In addition to these standard configuration files, there are some custom configuration files such as /etc/awlp/oui_filtered.txt. This file contains the filtered version of oui.txt, representing the IEEE Organizationally Unique Identifiers. It makes it possible to find the company manufacturing a specific Ethernet card, wired or wireless, using the first 24 bits of MAC address. In order to have an in-depth knowledge of all the configuration files and their layouts, I encourage you to examine installer.sh from the AWLP package.

AWLP code resides in /var/www/cgi-bin/awlp. The core of the AWLP code is index.pl. It does all of the error checking, manipulation, and modification. The web server, Apache 1.3.33, runs as the user and group apache. In order to manipulate configuration files through the web browser, the related configuration files have suid and guid permissions set. This strategy is definitely more secure than running the web server as root.

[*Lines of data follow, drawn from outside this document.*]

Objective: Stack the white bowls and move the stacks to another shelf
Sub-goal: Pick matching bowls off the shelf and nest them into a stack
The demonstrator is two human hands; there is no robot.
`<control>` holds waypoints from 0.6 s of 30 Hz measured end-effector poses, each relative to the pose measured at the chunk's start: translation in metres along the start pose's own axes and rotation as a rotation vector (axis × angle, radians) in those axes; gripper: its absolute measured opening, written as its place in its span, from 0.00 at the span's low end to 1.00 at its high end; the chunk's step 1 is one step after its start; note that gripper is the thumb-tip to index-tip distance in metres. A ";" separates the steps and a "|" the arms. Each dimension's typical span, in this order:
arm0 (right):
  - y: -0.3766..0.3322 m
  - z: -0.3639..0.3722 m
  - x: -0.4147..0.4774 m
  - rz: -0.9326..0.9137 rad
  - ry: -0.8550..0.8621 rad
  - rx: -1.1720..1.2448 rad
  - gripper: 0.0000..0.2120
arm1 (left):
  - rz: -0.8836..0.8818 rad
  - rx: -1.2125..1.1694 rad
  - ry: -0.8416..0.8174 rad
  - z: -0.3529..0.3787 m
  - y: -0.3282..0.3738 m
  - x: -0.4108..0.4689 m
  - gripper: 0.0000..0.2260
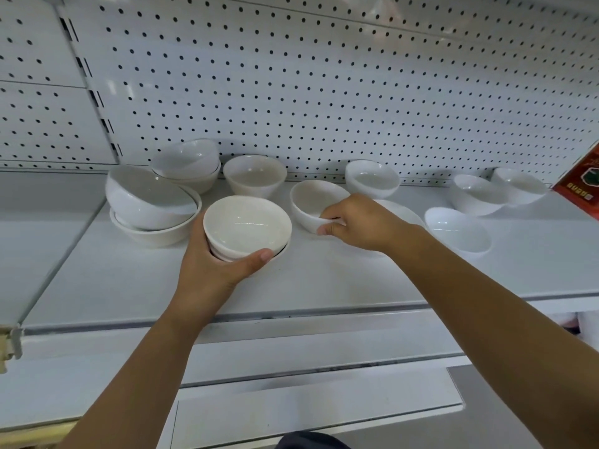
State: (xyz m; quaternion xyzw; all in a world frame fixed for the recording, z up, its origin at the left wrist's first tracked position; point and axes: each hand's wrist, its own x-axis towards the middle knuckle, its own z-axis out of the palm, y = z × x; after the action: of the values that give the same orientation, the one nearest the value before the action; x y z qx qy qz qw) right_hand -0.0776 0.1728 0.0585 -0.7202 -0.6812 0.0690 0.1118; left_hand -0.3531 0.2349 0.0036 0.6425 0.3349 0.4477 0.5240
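Several white bowls sit on a white shelf [129,286] against a pegboard back. My left hand [210,267] grips a small stack of white bowls [248,226] near the shelf's middle, thumb on the near side. Just to the right, my right hand [353,223] pinches the near rim of a single tilted white bowl [312,197]. Part of another bowl [400,210] shows behind my right wrist. Two loose stacks [152,205] [189,165] stand at the left. Single bowls [254,175] [371,178] stand at the back.
More white bowls [458,230] [476,194] [520,186] lie at the right, one leaning on another. A red box [580,186] stands at the far right edge. A lower white shelf [324,400] juts out below. An adjoining shelf bay [42,202] lies to the left.
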 end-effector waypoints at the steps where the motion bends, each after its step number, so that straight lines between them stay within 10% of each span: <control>1: 0.000 -0.002 0.001 0.007 -0.020 0.013 0.17 | 0.000 -0.006 0.002 0.000 0.000 0.000 0.41; 10: -0.014 -0.025 0.042 0.077 0.168 0.396 0.08 | 0.010 -0.013 0.011 0.001 0.002 0.000 0.38; 18: -0.026 -0.020 0.105 0.101 0.043 0.304 0.36 | 0.006 0.043 -0.029 -0.004 -0.002 0.005 0.44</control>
State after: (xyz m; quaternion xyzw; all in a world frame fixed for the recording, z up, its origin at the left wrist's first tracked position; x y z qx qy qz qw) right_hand -0.0909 0.2770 0.0898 -0.7298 -0.6232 0.1613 0.2303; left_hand -0.3552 0.2411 0.0026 0.6610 0.3351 0.4327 0.5134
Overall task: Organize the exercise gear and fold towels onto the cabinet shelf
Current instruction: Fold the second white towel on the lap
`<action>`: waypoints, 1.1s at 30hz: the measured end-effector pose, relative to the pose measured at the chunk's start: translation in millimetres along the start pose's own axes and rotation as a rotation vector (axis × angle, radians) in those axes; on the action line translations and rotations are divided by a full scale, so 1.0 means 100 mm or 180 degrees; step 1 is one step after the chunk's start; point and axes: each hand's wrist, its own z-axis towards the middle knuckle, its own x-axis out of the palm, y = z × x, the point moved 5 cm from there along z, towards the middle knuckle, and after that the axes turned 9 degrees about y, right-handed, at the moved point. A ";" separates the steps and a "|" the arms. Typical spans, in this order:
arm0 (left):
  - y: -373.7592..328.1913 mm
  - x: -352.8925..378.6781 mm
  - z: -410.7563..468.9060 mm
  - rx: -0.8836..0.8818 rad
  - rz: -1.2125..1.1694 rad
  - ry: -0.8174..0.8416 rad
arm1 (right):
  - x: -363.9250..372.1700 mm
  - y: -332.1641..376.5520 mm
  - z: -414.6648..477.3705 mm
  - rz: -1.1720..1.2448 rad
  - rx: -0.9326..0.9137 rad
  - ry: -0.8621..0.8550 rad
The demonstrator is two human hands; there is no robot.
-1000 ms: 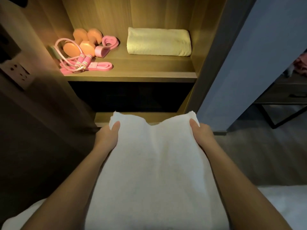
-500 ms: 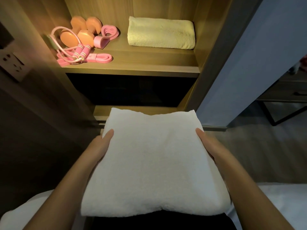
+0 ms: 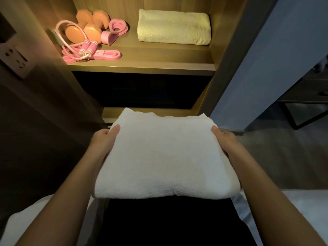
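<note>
A folded white towel (image 3: 165, 155) is held level in front of me, below the lit cabinet shelf (image 3: 142, 67). My left hand (image 3: 103, 142) grips its left edge, thumb on top and fingers hidden underneath. My right hand (image 3: 226, 141) grips the right edge the same way. On the shelf's right lies a folded yellow towel (image 3: 174, 26). On its left sit two orange dumbbells (image 3: 83, 25), a pink jump rope (image 3: 85, 50), a pink resistance band (image 3: 109, 55) and a pink grip piece (image 3: 115, 31).
A dark open compartment (image 3: 142, 89) lies under the shelf, with a lower wooden ledge (image 3: 113, 112) behind the towel. A wall socket (image 3: 15, 58) is at the left. A grey panel (image 3: 266, 59) stands right, with a dark metal-legged table (image 3: 305, 103) beyond. White bedding (image 3: 301, 210) spreads below.
The white towel went from hanging long over my lap to a folded rectangle held level. Both hands moved from its top corners to its side edges.
</note>
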 end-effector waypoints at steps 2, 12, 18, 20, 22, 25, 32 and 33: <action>0.14 -0.01 -0.13 -0.0027 0.0043 0.0177 | -0.01 -0.14 -0.18 0.0266 0.0177 0.0365; 0.33 0.09 -0.58 -0.0029 0.0046 0.0372 | 0.14 -0.20 -0.54 -0.0608 -0.0379 0.0254; 0.15 -0.05 -0.52 0.0361 0.0452 0.0254 | -0.01 -0.17 -0.41 -0.0685 -0.0248 0.0191; 0.23 -0.02 -0.52 0.0205 0.0361 0.0343 | 0.01 -0.23 -0.41 -0.0619 -0.0206 0.0259; 0.33 0.01 -0.56 0.0076 0.0178 0.0354 | 0.04 -0.30 -0.46 -0.0471 -0.0275 0.0198; 0.47 -0.06 -0.70 0.0229 -0.0070 -0.0037 | -0.02 -0.48 -0.60 -0.0261 -0.0554 -0.0131; 0.81 -0.03 -1.03 0.0426 -0.1322 0.0492 | -0.07 -0.85 -0.84 0.0875 -0.0399 0.0381; 0.84 -0.03 -1.05 0.0418 -0.1495 0.0648 | -0.06 -0.88 -0.85 0.1131 -0.0326 0.0641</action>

The part that interacts with HostAP command line tools and utilities, along with standard Linux tools and utilities, is engines1.pl. It serves as an include file and contains various subroutines to do the work. engines2.pl also contains various subroutines, but these usually do sorting, searching, and conversion. radar.pl provides status checking and monitoring functionality. It's not crucial to the operating of the wireless access gateway, but it definitely does add value because watching and monitoring how your device is performing is the key factor to the success of your implementation.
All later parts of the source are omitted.